All sectors/ sub-sectors, discussed above are hampered in achievement
of their objectives by a patriarchal ideology.
For example in the government sector, and
generally, there is no resistance to involving women in development
par se, fulfilling their basic needs by increasing their access
to health, education, employment and small income generating
activities. Educated women are seen as good mothers for the
child's wellbeing, their health necessary for the same purpose.
Small income generating, skill training and employment programs
for women are seen a good source of additional household income.
But, the inadequate gender sensitivity of
the implementing machinery remains a major hurdle to implementation
of all government policies. HMG has already made improvement
in women's status as one of its major policy objectives along
with poverty reduction. Nevertheless its implementation remains
a challenge, due to the patriarchal value systems and structures.
When equality in access to resources, decision making positions
and powers and socially accepted ideology are concerned, any
change that has taken place has been accidental. There is no
general recognition that unless women are recognized as full
citizens on par with men, the development process can not proceed
rapidly. The basic challenge therefore is how to change this
ideology?
In the three civil society sections discussed
above, trade unions, media and research institution, a need
for attitudinal changes towards gender issues was identified
as basic necessicity for further advancement of women. It seems
that without an attitudinal and ideological change, further
structural reforms in favor of women will be hard to achieve.

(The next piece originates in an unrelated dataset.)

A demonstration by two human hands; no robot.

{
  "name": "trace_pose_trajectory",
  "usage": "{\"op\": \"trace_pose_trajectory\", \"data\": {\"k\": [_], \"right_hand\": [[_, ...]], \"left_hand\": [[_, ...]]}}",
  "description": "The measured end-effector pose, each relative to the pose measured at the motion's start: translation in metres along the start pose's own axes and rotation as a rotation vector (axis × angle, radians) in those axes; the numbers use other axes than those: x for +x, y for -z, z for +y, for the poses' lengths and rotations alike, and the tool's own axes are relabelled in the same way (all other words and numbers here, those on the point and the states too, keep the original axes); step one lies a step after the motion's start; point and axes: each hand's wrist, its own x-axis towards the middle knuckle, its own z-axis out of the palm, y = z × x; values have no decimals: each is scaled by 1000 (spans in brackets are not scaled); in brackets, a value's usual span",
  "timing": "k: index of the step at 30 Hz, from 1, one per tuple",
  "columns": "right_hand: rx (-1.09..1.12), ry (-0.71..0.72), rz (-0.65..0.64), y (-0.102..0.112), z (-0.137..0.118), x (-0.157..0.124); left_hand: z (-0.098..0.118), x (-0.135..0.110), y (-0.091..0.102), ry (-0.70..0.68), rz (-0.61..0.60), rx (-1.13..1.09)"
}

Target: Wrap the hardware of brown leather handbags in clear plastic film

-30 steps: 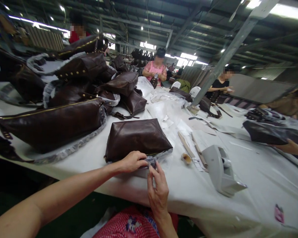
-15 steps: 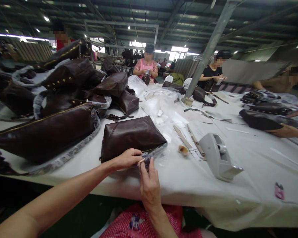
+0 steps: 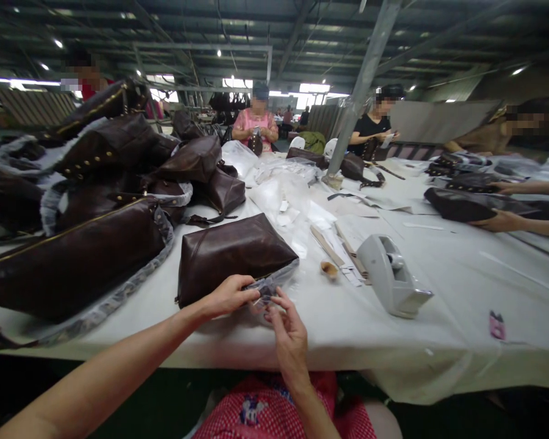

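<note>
A dark brown leather bag (image 3: 233, 250) lies on the table directly in front of me. Along its near edge runs a strap wrapped in clear plastic film (image 3: 279, 272). My left hand (image 3: 231, 296) is closed on the wrapped strap, thumb and fingers pinching it against the bag's near side. Just to the right, my right hand (image 3: 290, 334) has its fingers curled at the loose end of the film and appears to pinch it. What lies between the right fingertips is partly hidden.
A grey tape dispenser (image 3: 391, 277) stands to the right, past a small tan cup-like piece (image 3: 329, 270) and card strips (image 3: 332, 250). More brown bags (image 3: 73, 262) are piled at left. A pink item (image 3: 496, 326) lies near the right front edge. Co-workers handle bags across the table.
My right hand has moved slightly right and away from my left, its fingers spreading a little around the film. My left hand keeps its hold on the strap. The view has swung slightly right.
</note>
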Motion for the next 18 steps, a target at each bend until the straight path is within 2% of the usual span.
{"op": "trace_pose_trajectory", "data": {"k": [2, 3, 5, 7, 9, 12, 15, 18], "right_hand": [[235, -277, 109, -2, -4, 6], [319, -388, 109, -3, -6, 10], [383, -525, 26, -5, -13, 19], [347, -582, -29, -8, -20, 27], [297, -609, -30, -11, -25, 34], [342, -648, -58, -13, -26, 39], [456, -683, -94, -11, -21, 39], [513, -708, -125, -8, -17, 37]], "left_hand": [[1, -1, 1, 2, -2, 20], [1, -2, 1, -2, -5, 26], [-1, -2, 0, -22, -7, 43], [-3, -2, 0, -50, 8, 106], [-5, -2, -1, -72, 34, 172], [-6, -2, -1, -81, 59, 162], [-7, -4, 1, -85, 27, 67], [-5, -6, 6, -49, -73, -53]]}}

The impact of patriarchy on our ideas, behaviour
and convictions can be reduced only by a multi-dimensional and
concerted effort first and foremost at re-examination of our
value systems, behaviour and attitude toward issues raised by
the women's movement. The patriarchy in the Nepalese society
is manifested essentially in legal structures, e.g., tying women's
property rights with marriage and the ideology of compulsion
of marriage and shift of a girl to afinal household in marriage,
control over her sexuality and the need for having sons for
salvation. The relationship is circular. This hampers women's
access to resources and avenues of employment, health facilities
and education and knowledge, which in its turn make women more
dependent on men for access to resources. In the light of the
discussions above the exercise for FES partners, should start
with examination by themselves of their institutions, objectives
and guiding principles in a gender perspective.
FES Partners
FES has set itself an objective of gender
mainstreaming all its programs (2003). Naturally, it has a task
of ensuring that all its future funding is put through a prism
of gender sensitivity. As FES partners, we have to examine our
own structures and programs as to their gender sensitivity.

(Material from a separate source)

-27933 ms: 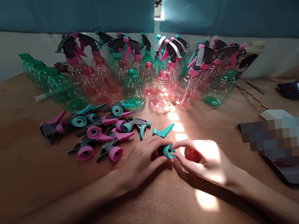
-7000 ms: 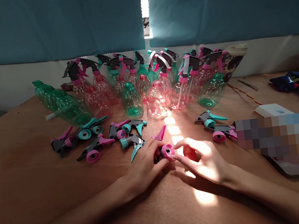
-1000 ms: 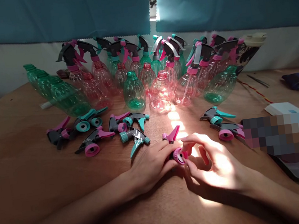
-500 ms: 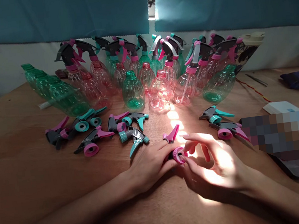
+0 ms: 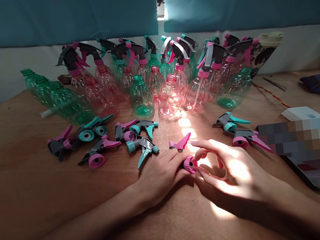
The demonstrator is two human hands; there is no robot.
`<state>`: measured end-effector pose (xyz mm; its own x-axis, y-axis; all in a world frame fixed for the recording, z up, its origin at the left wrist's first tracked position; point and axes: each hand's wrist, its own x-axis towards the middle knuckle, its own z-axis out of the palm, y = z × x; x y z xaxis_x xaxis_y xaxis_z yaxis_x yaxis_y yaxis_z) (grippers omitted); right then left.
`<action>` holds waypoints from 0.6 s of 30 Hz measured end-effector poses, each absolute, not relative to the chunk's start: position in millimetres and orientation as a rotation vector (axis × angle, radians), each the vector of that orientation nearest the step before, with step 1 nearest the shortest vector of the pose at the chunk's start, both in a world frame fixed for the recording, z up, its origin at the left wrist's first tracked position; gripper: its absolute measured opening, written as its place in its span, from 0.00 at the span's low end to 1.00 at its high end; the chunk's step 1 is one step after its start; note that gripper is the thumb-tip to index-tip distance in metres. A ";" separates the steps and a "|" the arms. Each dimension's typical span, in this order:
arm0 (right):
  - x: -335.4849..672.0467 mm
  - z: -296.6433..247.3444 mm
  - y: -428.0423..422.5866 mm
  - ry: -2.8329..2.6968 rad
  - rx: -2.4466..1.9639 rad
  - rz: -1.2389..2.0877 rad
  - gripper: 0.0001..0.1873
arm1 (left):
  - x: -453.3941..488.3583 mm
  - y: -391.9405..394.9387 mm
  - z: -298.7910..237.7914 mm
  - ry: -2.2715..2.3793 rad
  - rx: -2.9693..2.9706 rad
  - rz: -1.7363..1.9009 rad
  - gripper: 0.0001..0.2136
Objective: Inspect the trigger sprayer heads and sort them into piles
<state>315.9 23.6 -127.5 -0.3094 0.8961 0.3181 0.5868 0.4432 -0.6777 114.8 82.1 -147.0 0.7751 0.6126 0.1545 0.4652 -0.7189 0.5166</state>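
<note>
Working a trigger spray head between your two hands on the wooden counter, you have its pink collar turned toward your right hand, while its pink trigger lever pokes out just beyond your left knuckles. Your left hand lies cupped over the dark body of the head, fingers close together, with the forearm low along the counter. Your right hand stands arched with its fingers spread, the fingertips at the collar's rim, though exactly how firmly they pinch it is hard to tell.

Beyond your hands, the back rows of capped bottles already wear their spray heads. In front of them, the bare green bottle and bare pink bottle show open necks, as does another green bottle ahead of your right hand. A row of green bottles leans far off to your left.

Still unfitted on the counter, six loose spray heads lie scattered off your left hand, and a pair of spray heads sits off your right.
</note>
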 end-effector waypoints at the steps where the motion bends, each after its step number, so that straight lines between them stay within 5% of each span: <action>1: 315.5 -125.7 23.3 -2.035 -1.245 0.567 0.28 | 114.7 82.5 -148.2 0.806 2.526 0.441 0.14; 18: 308.0 -143.9 26.0 -1.786 -1.085 0.550 0.26 | 113.1 84.3 -145.0 0.853 2.443 0.473 0.14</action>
<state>308.0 26.0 -143.9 -0.1643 0.8573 0.4880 0.4343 0.5070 -0.7445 113.1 84.3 -145.0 0.7428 0.6517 0.1538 0.4759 -0.6754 0.5634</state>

How are we going to mainstream gender in our organizations and
activities? In this connection all organizations should start
asking:
- Are our objectives, structures, rules and
regulations as also working modalities gender sensitive?
- Do our programs address the related gender
issues as an integral part of all our work programs and activities?
- Is the gender balance in participant numbers
in all our activities increasing?
- Are gender aspects properly monitored in
our activities?
- Do our staff and collogues understand the
gender issue properly and have positive attitudes towards
changes in favor women's equality and equity for them?
- What can be done
to make our organization and work as a whole more gender sensitive?